Deep Dreaming with Deep Learning

Published in

Hashworks

4 min readJul 11, 2018

Can a machine dream?

Yes, it can. A machine dreams or hallucinates by mimicking low-level visual systems of the human brain, in order to perceive patterns and categorise objects. The machine begins to produce outputs even in the absence of any inputs.

The outputs are not just meaningless patterns of neurons, but depend on previous learning that the network undergoes representing data “attractors” — where some random neurons start to fire, the weighted connections representing real output rapidly come to dominate the overall pattern of activity in the network, resulting in the pattern corresponding to a particular input.

Deep Learning

Deep learning is a class of machine learning algorithms that use a cascade of many layers of nonlinear processing units for feature extraction and transformation. Deep learning algorithms transform their inputs through more layers than shallow learning algorithms.

At each layer, the signal is transformed by a processing unit, like an artificial neuron, whose parameters are ‘learned’ through training.

Deep Dreaming

Deep dreaming involves the generation of machine hallucinated images. These wildly imaginative visuals are generated by a neural network that is actually a series of statistical learning models, powered by deceptively simple algorithms that are modelled after evolutionary processes. Researchers have “trained” these networks by feeding them millions of images and gradually adjusting the network’s parameters until it gives the desired classification.

How does this work?

One of the challenges of neural networks is understanding what exactly goes on at each layer. For example, the first layer maybe looks for edges or corners. Intermediate layers interpret the basic features to look for overall shapes or components, like a door or a leaf. The final few layers assemble those into complete interpretations — these neurons activate in response to very complex things such as entire buildings or trees.

The networks are trained by simply showing them many examples of what we want them to learn, hoping they extract the essence of the matter at hand and learn to ignore the rest. One way to visualise what goes on is to turn the network upside down and ask it to enhance an input image in such a way as to elicit a particular interpretation.

Instead of exactly prescribing which feature the network would amplify, the network can be allowed to make that decision. In this case the network is simply fed with an arbitrary image or photo and let the network analyse the picture. After that a layer is picked and the network is asked to enhance with whatever it detected. Each layer of the network deals with features at a different level of abstraction, so the complexity of features generated depends on which layer is chosen to enhance.

First hidden layer

Lower layers tend to produce strokes or simple ornament-like patterns, because those layers are sensitive to basic features such as edges and their orientations.

Detection of basic features in the first layer

Image classification

Sometimes even simple networks can be used to over-interpret an image. Networks trained on a particular type of image tend to interpret only those shapes. But because the data is stored at such a high abstraction, the results are an interesting remix of these learned features. The results vary quite a bit with the kind of image, because the features that are entered bias the network towards certain interpretations.

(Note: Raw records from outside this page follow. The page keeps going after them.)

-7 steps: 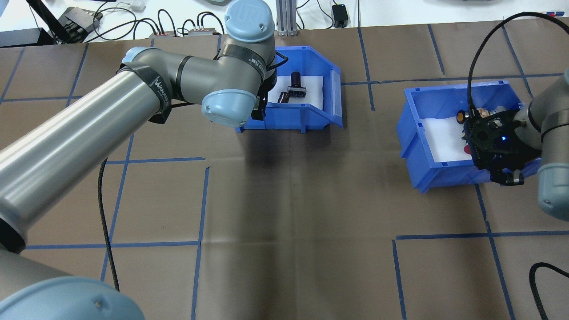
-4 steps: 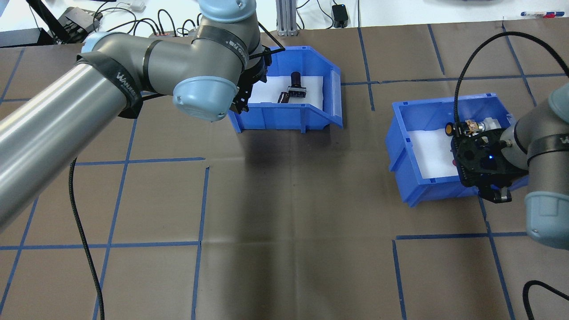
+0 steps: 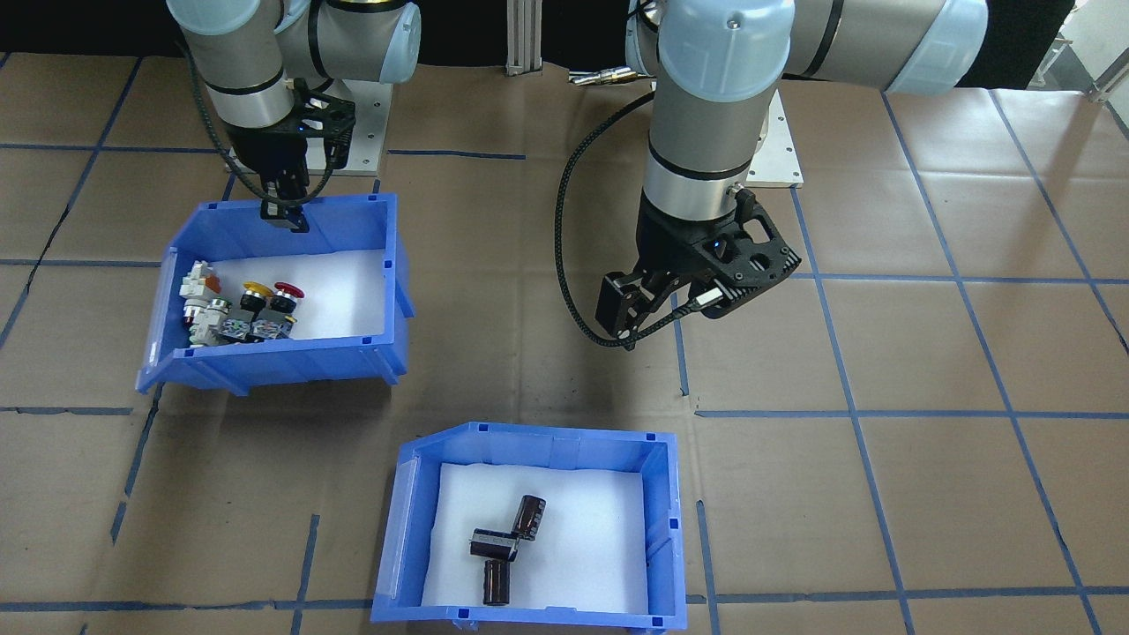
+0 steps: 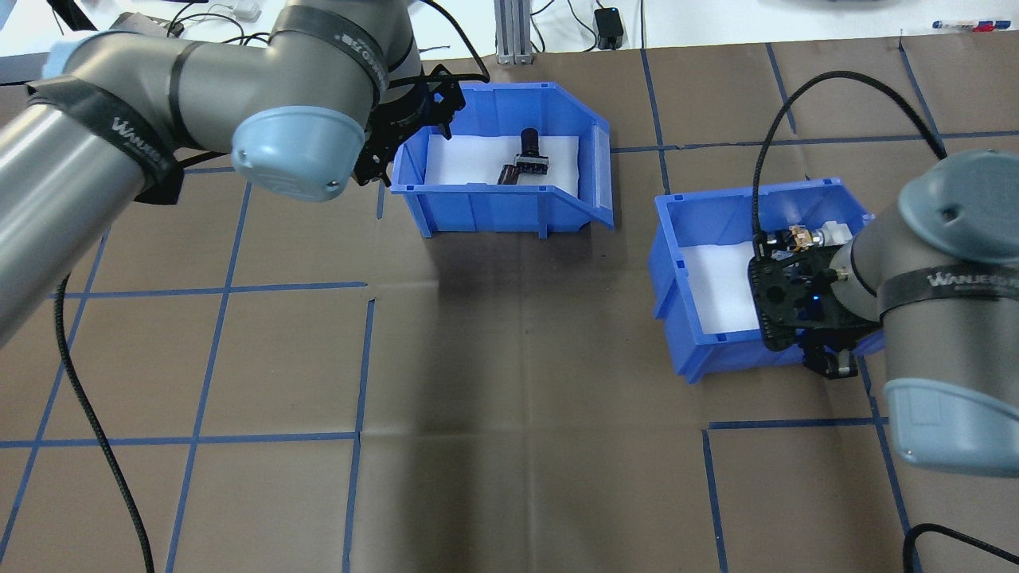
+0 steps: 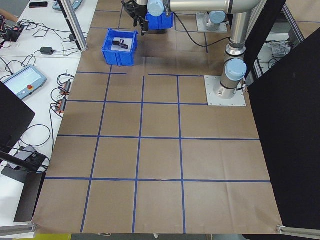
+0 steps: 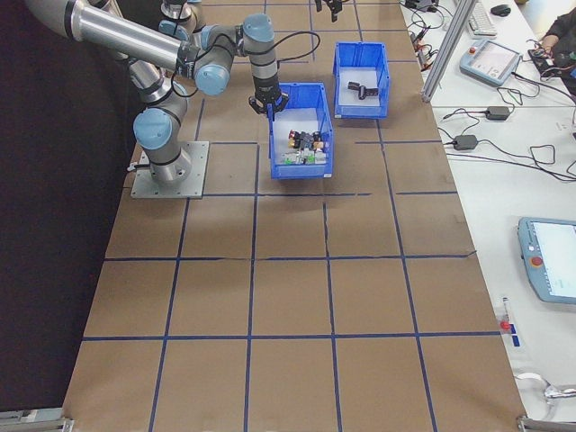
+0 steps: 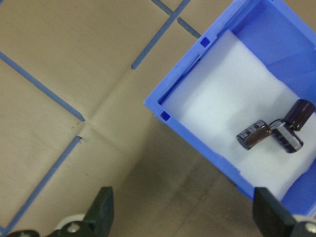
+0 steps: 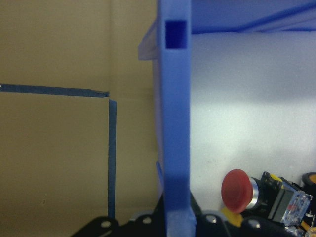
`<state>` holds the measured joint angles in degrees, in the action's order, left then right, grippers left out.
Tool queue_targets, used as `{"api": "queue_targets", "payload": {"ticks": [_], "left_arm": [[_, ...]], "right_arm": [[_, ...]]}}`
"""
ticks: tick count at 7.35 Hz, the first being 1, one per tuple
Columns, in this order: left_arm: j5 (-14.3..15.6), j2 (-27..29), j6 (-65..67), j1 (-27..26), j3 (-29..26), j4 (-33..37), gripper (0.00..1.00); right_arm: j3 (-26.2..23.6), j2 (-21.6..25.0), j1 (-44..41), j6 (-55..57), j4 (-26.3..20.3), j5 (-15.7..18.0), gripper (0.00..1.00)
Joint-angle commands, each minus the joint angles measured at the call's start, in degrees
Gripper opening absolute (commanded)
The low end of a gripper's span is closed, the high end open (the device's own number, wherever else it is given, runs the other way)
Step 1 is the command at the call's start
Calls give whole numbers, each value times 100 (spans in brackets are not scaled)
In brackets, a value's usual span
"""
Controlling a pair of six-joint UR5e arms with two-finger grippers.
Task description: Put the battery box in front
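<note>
Brown paper with blue tape lines covers the table [image 4: 509, 358] where I work. My left gripper [image 3: 657, 304] is now lifted off and stands beside the battery box [image 4: 509, 207], near its closed end, not touching it. One second ago it was down at that end of the box; since then it has pulled away to my left side, and the box has not moved. Its jaws are open and hold nothing, as my left wrist view shows both fingers wide apart over bare paper. The battery box sits flat on the far side of the table, with three small black cylinders [image 3: 507, 545] lying on its white liner.

My right gripper [image 4: 832, 362] is closed on the near wall of the switch box [image 4: 700, 350], and this box has slid toward the middle during the last second.

I judge the battery box is released at the front, so its step looks finished.
</note>
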<state>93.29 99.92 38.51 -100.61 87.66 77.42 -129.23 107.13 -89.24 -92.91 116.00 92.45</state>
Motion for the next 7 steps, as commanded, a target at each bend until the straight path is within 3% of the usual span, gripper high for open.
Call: {"api": "queue_targets", "payload": {"ticks": [1, 2, 3, 5, 7], "left_arm": [[-303, -445, -1622, 129, 40, 623, 100], [-520, -673, -2376, 138, 197, 747, 100], [-923, -919, -3488, 181, 399, 757, 100], [-935, -1281, -4113, 654, 890, 740, 100], [-918, -1282, -4124, 727, 1025, 661, 100]], "right_arm": [[-190, -26, -986, 1121, 98, 149, 0], [-190, -26, -1304, 1552, 98, 150, 0], [-190, -52, -1629, 1905, 350, 142, 1], [-182, -227, -2323, 2713, 781, 168, 1], [-147, -665, -2807, 3146, 1405, 281, 1]]}}
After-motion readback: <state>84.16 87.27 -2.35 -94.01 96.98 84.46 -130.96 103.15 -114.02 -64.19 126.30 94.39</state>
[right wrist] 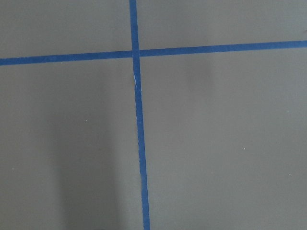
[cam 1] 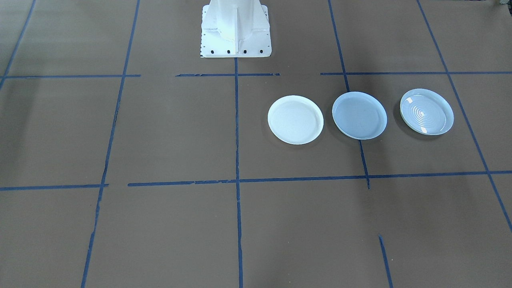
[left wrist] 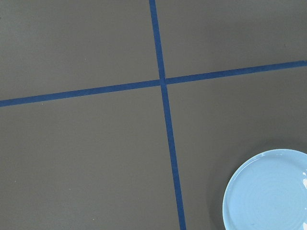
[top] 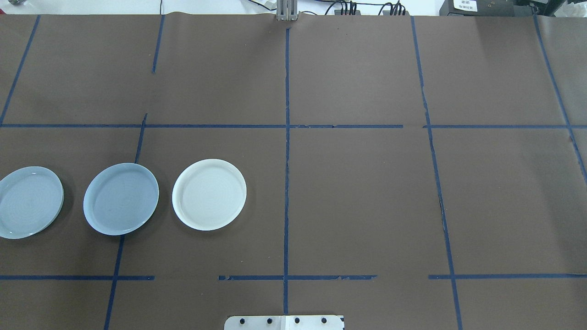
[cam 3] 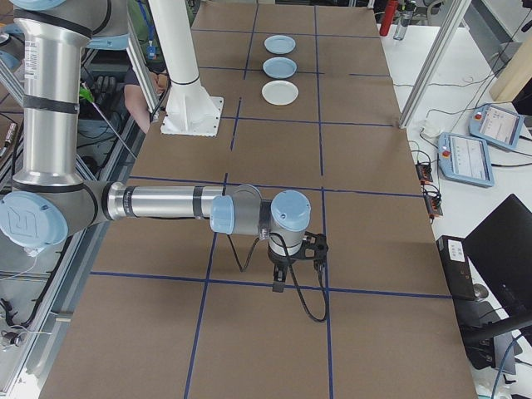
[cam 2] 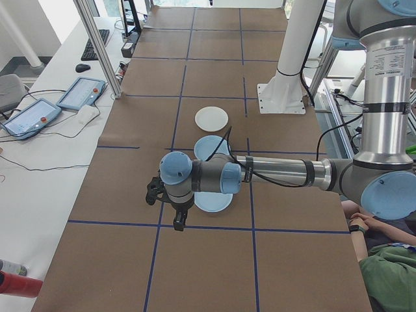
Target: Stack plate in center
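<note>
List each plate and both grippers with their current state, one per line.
Pale blue-grey matte plate: flat on the table, middle of the row, nothing stacked on it.
Whiter plate: flat, alone, unstacked.
Glossy ringed plate: flat, alone, unstacked.
Left gripper: cannot tell.
Right gripper: cannot tell.

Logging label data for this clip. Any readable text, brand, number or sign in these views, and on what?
None can be read.
White label on the black box beyond the table's far edge, overhead view: print too small to read.
Two tablet screens beside the table, left view: content too blurred to read.
The three plates, including the center plate, bear no markings.
</note>
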Robot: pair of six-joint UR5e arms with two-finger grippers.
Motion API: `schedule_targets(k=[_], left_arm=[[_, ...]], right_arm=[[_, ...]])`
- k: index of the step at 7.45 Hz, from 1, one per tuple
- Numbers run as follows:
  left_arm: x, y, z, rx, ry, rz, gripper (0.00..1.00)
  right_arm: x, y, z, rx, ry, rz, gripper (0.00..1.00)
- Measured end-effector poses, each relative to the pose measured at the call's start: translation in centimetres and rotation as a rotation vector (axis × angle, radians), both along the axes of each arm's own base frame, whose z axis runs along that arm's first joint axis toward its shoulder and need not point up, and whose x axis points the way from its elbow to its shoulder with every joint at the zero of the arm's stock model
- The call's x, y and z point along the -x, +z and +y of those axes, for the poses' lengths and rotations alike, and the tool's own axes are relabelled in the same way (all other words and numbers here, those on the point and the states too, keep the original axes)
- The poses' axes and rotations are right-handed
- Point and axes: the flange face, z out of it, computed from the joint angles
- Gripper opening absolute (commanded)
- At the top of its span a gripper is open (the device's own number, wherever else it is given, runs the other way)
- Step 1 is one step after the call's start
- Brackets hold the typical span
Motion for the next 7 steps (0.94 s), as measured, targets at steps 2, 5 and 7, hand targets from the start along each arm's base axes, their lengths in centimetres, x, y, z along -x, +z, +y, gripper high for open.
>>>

For example, horizon lines tend to get filled with towers and pagodas. Rocks and trees turn into buildings. Birds and insects appear in images of leaves.

Image hallucination

If the algorithm is applied iteratively on its own outputs and apply some zooming after each iteration, an endless stream of new impressions based on the networks knowledge are obtained. Some of these impressions look like the following images.

This means that the image generated would be the imagination and perception totally of the network with no human insights. This process can also be started from a random-noise image, so that the result becomes purely the result of the neural network, as seen in the following images:

These images shows how deep neural networks can be easily fooled; and also demonstrate the unknowns in these emergent neural networks. More profoundly, they also point to how little we know about the cognitive complexities of vision, and about the human brain and the creative process itself. The next question would be how to develop these deep neural networks with more unsupervised and automated approaches to processing raw data, building on a base stack of artificial cognitive abilities such as visual recognition and natural language processing.